Com a sobra mensal, Brito defende investimentos em setores básicos da estrutura municipal, como saúde, educação e saneamento básico. “Não podemos ter em Bauru surtos de leishmaniose e de dengue. Nosso sistema de saúde não funciona. Os núcleos de saúde existentes estão sendo fechados. Tudo isso é um absurdo porque a população paga impostos e não tem retorno”, justifica.
O candidato a vice-prefeito diz que vai articular a instalação de um comitê para alavancar o debate de sua sugestão junto à opinião pública. “Pretendemos, mesmo após as eleições, dar continuidade de funcionamento a esse comitê de luta contra o pagamento da dívida pública municipal, independente de quem seja o vencedor para a prefeitura”, propõe.
Brito explica que a proposta visa agregar no comitê representantes de entidades sindicais, estudantis, de movimentos populares. “Enfim, todos aqueles que estão descontentes com os rumos dados à administração pública”, diz.
Ele lembra que alguns candidatos que disputam a prefeitura afirmam que a dívida é administrável através da dilatação do prazo. “Se nem mesmo São Paulo e Rio de Janeiro, que são dois grandes municípios de influência política, não conseguiram esticar a dívida, o que será de Bauru”, questiona.
Para o representante do PCO, o município não sofrerá conseqüências drásticas com o rompimento do pagamento da dívida. “Bauru já não consegue mais créditos. Veja que recentemente a Caixa Econômica Federal (CEF) negou empréstimo para as obras do tratamento de esgoto. A prefeitura está muito endividada”, reforça.

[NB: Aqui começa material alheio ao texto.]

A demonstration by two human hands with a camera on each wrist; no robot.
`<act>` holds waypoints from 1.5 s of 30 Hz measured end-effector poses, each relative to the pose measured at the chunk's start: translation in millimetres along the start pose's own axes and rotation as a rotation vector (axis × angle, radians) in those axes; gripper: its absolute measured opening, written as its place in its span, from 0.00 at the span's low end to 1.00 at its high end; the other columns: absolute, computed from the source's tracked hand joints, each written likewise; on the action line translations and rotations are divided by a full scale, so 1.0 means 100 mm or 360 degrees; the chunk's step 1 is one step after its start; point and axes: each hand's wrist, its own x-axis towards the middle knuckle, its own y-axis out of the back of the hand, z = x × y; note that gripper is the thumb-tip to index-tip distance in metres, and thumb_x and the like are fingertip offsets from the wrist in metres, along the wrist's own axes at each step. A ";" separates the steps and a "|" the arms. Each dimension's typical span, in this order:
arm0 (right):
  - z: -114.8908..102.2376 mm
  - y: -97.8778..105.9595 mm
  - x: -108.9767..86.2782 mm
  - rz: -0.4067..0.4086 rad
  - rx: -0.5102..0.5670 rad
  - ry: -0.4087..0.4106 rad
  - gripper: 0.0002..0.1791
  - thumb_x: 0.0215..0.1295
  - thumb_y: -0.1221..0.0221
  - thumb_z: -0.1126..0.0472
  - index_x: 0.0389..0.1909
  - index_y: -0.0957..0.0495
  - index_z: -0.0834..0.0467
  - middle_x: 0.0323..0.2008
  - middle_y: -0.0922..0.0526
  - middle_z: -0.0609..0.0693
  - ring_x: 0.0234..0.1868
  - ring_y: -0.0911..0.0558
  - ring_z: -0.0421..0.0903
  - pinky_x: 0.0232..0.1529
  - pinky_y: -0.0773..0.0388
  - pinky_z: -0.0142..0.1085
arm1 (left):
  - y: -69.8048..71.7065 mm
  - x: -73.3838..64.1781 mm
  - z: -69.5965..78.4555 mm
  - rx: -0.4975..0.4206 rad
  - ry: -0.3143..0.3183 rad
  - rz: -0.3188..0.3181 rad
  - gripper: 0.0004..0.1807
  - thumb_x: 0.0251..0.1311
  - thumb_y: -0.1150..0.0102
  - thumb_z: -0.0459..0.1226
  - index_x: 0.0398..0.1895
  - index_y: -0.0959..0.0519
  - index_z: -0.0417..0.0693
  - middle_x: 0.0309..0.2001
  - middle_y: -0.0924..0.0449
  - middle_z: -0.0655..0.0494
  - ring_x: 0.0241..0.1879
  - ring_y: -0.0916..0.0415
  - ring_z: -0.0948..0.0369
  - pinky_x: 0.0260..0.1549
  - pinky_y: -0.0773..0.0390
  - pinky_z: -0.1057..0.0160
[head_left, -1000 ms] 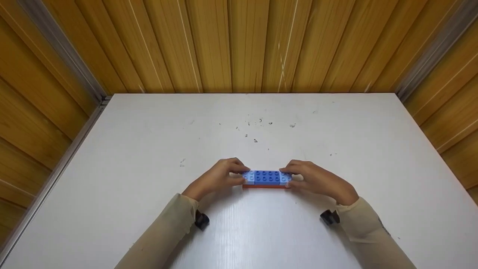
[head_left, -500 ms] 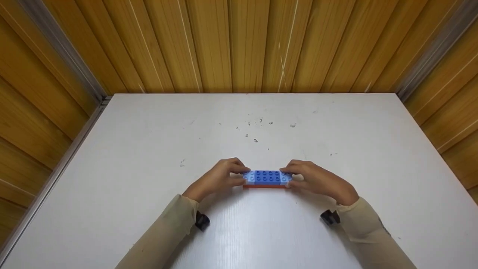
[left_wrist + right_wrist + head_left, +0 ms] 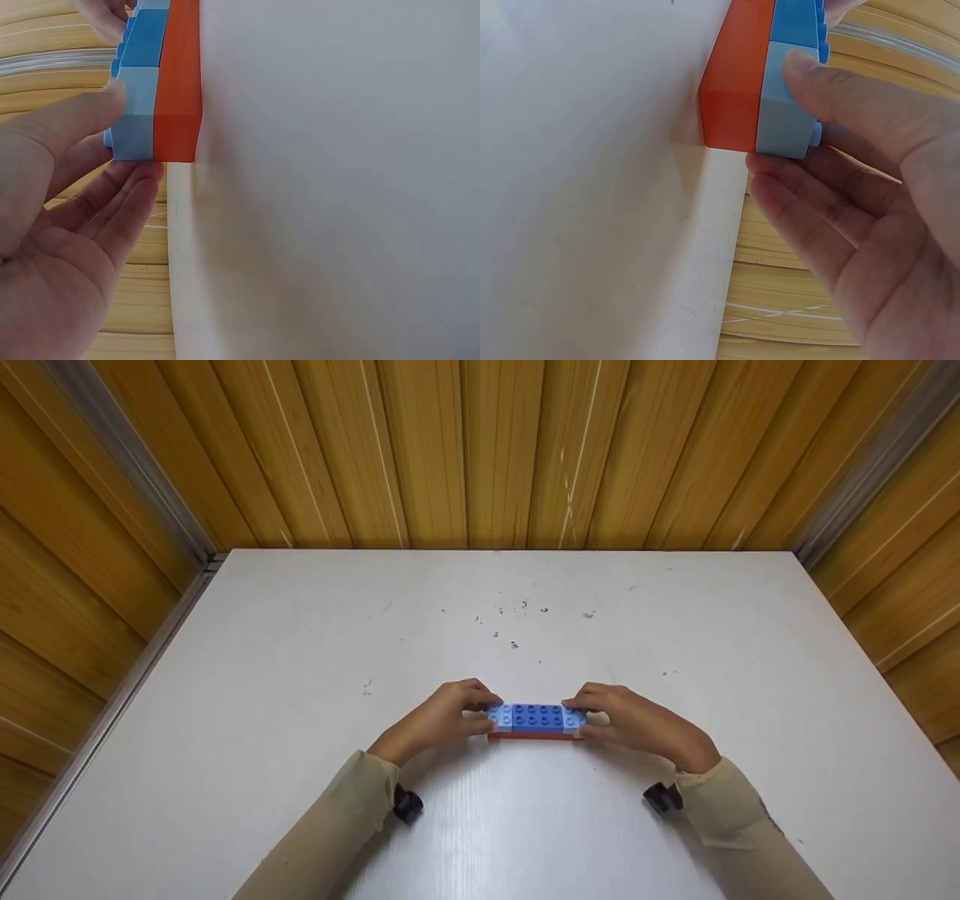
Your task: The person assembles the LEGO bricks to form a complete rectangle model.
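Observation:
A long orange-red toy brick (image 3: 534,736) lies on the white table, with a row of bricks on top. In the middle of that row is a blue brick (image 3: 537,718) with round studs. My left hand (image 3: 444,715) pinches the light blue brick (image 3: 137,131) at the left end, thumb on its near side. At the other end, my right hand (image 3: 637,724) holds a second light blue brick (image 3: 784,112) the same way. Both wrist views show the upper bricks flush against the orange-red one. Fingertips hide parts of the far side.
The white table (image 3: 300,622) carries small dark marks beyond the bricks. Yellow wood-look panels (image 3: 495,450) stand behind it and at both sides. A black wrist camera (image 3: 407,804) sits at the left cuff, another black camera (image 3: 662,796) at the right.

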 end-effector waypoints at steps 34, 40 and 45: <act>0.05 0.02 0.00 0.0031 0.0015 0.0058 0.21 0.62 0.37 0.62 0.56 0.23 0.61 0.48 0.19 0.50 0.47 0.21 0.45 0.52 0.22 0.44 | -0.01 0.01 -0.01 -0.0009 -0.0082 0.0051 0.17 0.57 0.39 0.29 0.51 0.20 0.37 0.46 0.20 0.47 0.47 0.22 0.55 0.51 0.21 0.59; 0.07 0.03 0.02 0.0025 0.0026 0.0003 0.22 0.62 0.38 0.60 0.58 0.24 0.61 0.49 0.19 0.50 0.48 0.22 0.44 0.52 0.23 0.44 | -0.01 0.05 0.00 0.0010 -0.0039 0.0091 0.18 0.58 0.39 0.29 0.52 0.20 0.37 0.47 0.21 0.46 0.49 0.22 0.53 0.53 0.22 0.58; 0.08 0.04 0.07 0.0018 0.0019 -0.0054 0.23 0.63 0.39 0.59 0.59 0.25 0.61 0.50 0.20 0.51 0.49 0.22 0.45 0.54 0.23 0.46 | -0.01 0.09 0.00 -0.0002 0.0013 0.0139 0.18 0.59 0.41 0.30 0.54 0.22 0.36 0.48 0.22 0.44 0.50 0.23 0.51 0.55 0.23 0.56</act>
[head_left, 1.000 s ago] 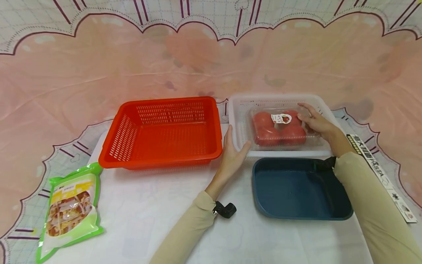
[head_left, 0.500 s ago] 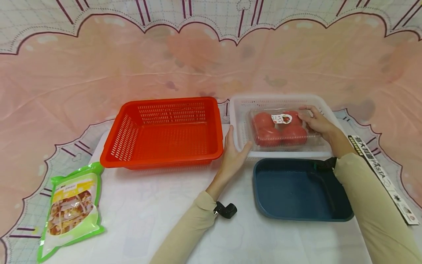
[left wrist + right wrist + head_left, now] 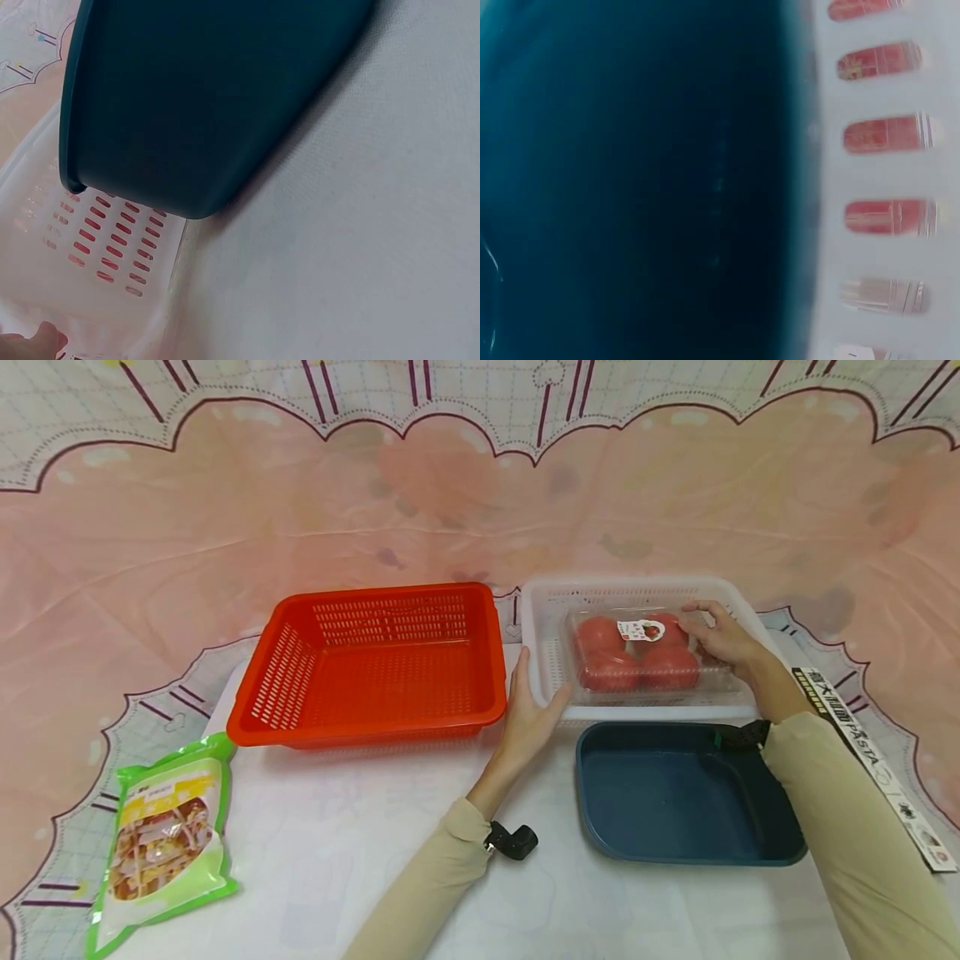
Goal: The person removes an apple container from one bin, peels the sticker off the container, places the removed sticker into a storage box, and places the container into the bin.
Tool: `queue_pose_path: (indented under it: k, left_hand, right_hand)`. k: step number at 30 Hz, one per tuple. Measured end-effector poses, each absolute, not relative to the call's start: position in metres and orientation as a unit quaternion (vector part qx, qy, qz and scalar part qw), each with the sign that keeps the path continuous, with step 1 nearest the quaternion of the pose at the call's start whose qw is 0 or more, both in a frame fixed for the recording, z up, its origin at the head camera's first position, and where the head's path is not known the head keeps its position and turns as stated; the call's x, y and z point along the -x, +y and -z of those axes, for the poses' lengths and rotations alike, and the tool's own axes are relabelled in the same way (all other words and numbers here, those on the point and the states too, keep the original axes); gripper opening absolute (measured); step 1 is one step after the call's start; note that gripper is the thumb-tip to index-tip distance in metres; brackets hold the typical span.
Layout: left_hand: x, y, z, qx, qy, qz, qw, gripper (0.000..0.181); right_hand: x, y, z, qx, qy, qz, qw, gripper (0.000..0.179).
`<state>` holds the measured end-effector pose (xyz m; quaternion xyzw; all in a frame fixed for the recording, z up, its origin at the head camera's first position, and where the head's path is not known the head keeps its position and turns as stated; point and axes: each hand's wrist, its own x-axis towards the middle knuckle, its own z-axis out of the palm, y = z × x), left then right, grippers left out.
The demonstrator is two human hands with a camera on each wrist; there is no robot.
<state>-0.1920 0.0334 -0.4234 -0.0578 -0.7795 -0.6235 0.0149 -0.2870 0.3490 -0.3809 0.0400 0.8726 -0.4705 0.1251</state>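
The tomato pack (image 3: 636,653) already sits in the white basket (image 3: 542,610), right hand (image 3: 722,639) gripping it, left hand (image 3: 531,710) holding the basket's corner.

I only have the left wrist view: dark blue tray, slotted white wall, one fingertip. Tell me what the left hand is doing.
Observer: The left hand grips the near left corner of the white basket.
Operator: Report what is inside that basket.
Observer: A clear pack of tomatoes, red label on top.
Operator: Give me the right hand.
Observer: The right hand rests on the pack's right end, fingers curled over it.
Operator: Name what lies left of the white basket.
Observer: A red basket, nothing in it.
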Motion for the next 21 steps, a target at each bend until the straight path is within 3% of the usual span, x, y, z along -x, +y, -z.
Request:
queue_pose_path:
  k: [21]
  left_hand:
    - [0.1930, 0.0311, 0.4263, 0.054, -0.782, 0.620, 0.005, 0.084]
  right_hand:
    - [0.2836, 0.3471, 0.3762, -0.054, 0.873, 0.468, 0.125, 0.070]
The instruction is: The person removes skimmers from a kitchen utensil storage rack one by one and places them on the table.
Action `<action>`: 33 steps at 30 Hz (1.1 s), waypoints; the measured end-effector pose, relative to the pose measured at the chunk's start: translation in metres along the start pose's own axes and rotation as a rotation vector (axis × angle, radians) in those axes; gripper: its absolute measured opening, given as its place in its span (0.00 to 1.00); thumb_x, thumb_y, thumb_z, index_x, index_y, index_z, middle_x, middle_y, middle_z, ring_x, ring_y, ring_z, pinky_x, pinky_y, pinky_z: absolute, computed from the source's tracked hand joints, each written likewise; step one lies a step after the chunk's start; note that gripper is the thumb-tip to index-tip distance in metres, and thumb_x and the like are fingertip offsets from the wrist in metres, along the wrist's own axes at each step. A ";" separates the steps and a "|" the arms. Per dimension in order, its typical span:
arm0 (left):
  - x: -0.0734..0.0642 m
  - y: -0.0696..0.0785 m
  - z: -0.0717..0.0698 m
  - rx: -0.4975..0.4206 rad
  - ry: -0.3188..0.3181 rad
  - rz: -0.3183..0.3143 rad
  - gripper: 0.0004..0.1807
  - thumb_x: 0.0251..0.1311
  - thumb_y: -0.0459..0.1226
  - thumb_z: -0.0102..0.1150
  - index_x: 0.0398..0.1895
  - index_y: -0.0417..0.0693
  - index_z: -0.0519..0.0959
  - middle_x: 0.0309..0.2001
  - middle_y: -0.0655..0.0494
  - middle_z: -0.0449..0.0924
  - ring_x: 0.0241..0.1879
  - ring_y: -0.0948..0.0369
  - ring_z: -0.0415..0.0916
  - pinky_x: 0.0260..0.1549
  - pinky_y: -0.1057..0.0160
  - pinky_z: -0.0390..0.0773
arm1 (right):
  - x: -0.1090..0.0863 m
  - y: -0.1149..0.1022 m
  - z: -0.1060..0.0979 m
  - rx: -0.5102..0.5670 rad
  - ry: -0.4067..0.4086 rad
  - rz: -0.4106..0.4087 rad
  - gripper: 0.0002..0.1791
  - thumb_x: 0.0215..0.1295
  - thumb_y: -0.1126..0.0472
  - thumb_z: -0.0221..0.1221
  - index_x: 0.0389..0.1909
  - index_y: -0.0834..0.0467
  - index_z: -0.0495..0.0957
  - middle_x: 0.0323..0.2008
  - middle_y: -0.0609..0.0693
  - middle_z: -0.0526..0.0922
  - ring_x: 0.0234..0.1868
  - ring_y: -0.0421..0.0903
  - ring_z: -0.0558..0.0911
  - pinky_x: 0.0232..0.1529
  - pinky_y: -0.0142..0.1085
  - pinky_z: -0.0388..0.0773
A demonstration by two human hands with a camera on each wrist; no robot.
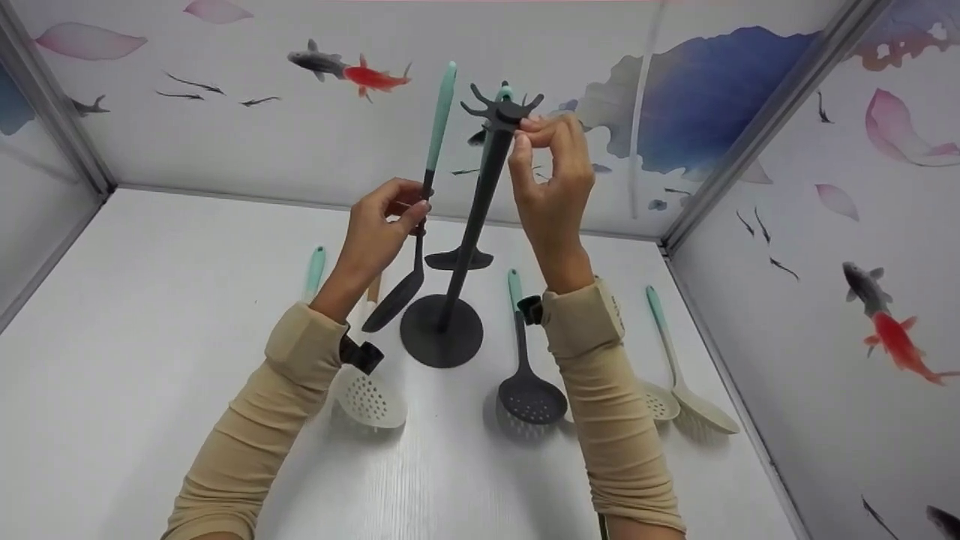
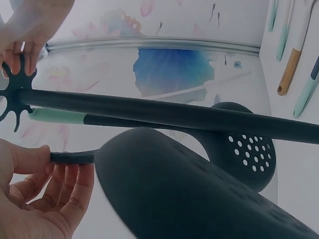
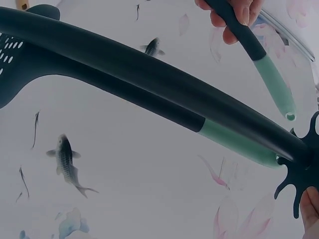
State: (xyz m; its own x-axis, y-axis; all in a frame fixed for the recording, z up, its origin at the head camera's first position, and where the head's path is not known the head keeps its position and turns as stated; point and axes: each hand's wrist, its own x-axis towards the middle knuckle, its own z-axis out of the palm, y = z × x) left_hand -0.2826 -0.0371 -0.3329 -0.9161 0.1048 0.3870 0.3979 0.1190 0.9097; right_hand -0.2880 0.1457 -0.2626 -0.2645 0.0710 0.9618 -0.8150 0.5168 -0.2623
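Note:
My left hand (image 1: 382, 221) pinches the dark neck of a slotted turner (image 1: 394, 300), its mint handle pointing up and its head hanging down. In the left wrist view the turner's broad dark head (image 2: 189, 184) fills the foreground. Beside it stands a black utensil stand (image 1: 472, 202) with a round base and a ring of curved hooks on top. My right hand (image 1: 555, 169) pinches one of these hooks between thumb and fingers. A dark skimmer (image 2: 249, 154) with a mint handle hangs along the far side of the pole, partly hidden by it.
On the white table (image 1: 450, 465) lie a white skimmer (image 1: 371, 399) at left, a dark skimmer (image 1: 531, 397) right of the base, and a pale turner (image 1: 705, 412) farther right beside a pale perforated spoon (image 1: 660, 401). Patterned walls (image 1: 480, 45) enclose the back and sides.

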 end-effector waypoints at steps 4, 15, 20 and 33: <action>-0.005 -0.002 -0.010 0.034 0.008 0.011 0.13 0.63 0.35 0.54 0.49 0.39 0.76 0.41 0.46 0.79 0.36 0.62 0.77 0.34 0.69 0.79 | 0.000 0.000 0.000 -0.001 0.002 -0.003 0.06 0.57 0.69 0.52 0.25 0.69 0.74 0.31 0.60 0.78 0.39 0.52 0.77 0.50 0.37 0.73; -0.022 -0.017 -0.061 0.219 0.082 -0.028 0.16 0.63 0.37 0.54 0.52 0.40 0.75 0.44 0.46 0.78 0.40 0.61 0.75 0.36 0.76 0.75 | 0.000 0.000 0.000 -0.007 0.001 0.005 0.06 0.57 0.69 0.53 0.26 0.69 0.74 0.31 0.61 0.77 0.40 0.52 0.78 0.51 0.36 0.73; -0.033 -0.027 -0.090 0.273 0.133 -0.068 0.17 0.63 0.40 0.54 0.52 0.41 0.75 0.44 0.46 0.78 0.39 0.63 0.73 0.34 0.79 0.74 | -0.001 0.000 0.000 -0.009 -0.002 0.008 0.06 0.58 0.69 0.53 0.26 0.69 0.74 0.32 0.61 0.77 0.40 0.52 0.78 0.51 0.36 0.73; -0.058 -0.074 -0.149 0.399 0.247 -0.235 0.20 0.64 0.43 0.52 0.55 0.40 0.72 0.43 0.50 0.75 0.35 0.74 0.71 0.33 0.82 0.73 | -0.001 0.001 0.001 -0.004 0.014 0.006 0.06 0.57 0.70 0.52 0.25 0.69 0.73 0.31 0.61 0.77 0.40 0.52 0.78 0.52 0.36 0.73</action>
State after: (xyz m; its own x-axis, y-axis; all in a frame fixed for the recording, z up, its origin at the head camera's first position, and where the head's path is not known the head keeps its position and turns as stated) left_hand -0.2662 -0.1994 -0.4001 -0.9481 -0.2004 0.2471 0.1238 0.4831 0.8668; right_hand -0.2893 0.1449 -0.2643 -0.2622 0.0858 0.9612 -0.8114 0.5195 -0.2677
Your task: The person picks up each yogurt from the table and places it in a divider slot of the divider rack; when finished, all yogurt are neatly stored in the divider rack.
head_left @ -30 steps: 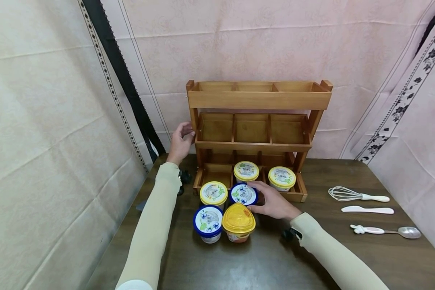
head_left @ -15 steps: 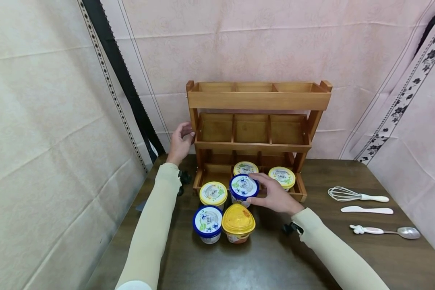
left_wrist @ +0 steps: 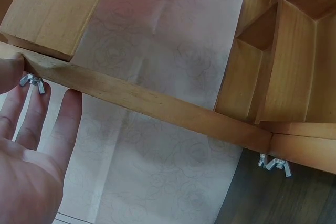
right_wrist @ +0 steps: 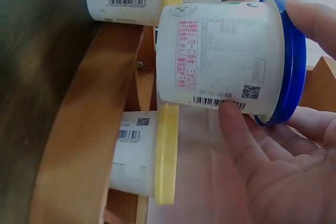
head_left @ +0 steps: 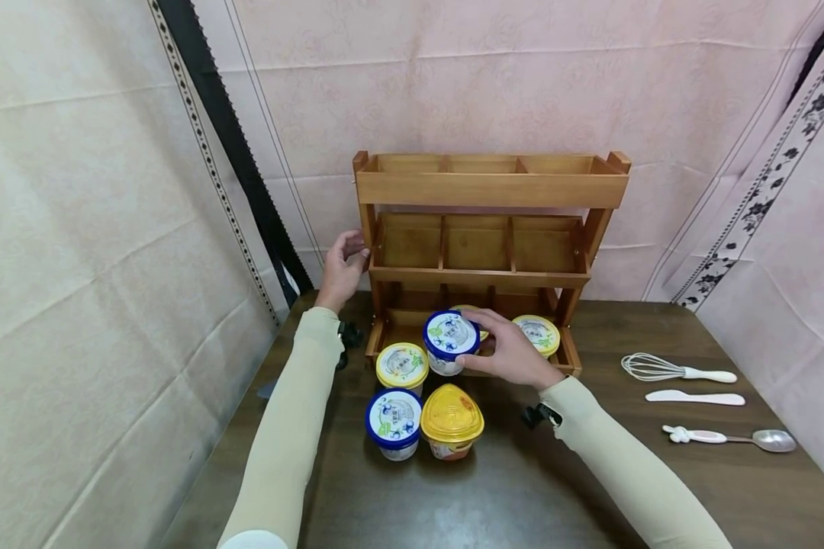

Além dessa proposta, o PCO também vai fomentar o debate com o eleitorado de temas nacionais. “Queremos discutir e lutar contra as reformas propostas pelo governo Lula, dentre as quais a trabalhista, a sindical, a universitária. Vamos defender um salário mínimo de R$ 1.500,00 porque entendemos que esse valor é o mínimo suficiente para uma família sobreviver.”
Na avaliação dele, não é absurdo deixar de pagar uma dívida de R$ 170 milhões se for considerado o que devem os três maiores bancos privados do País (Bradesco, Itaú e Unibanco) à Previdência Social. “A dívida dos três juntos é de mais de R$ 1 bilhão”, informa.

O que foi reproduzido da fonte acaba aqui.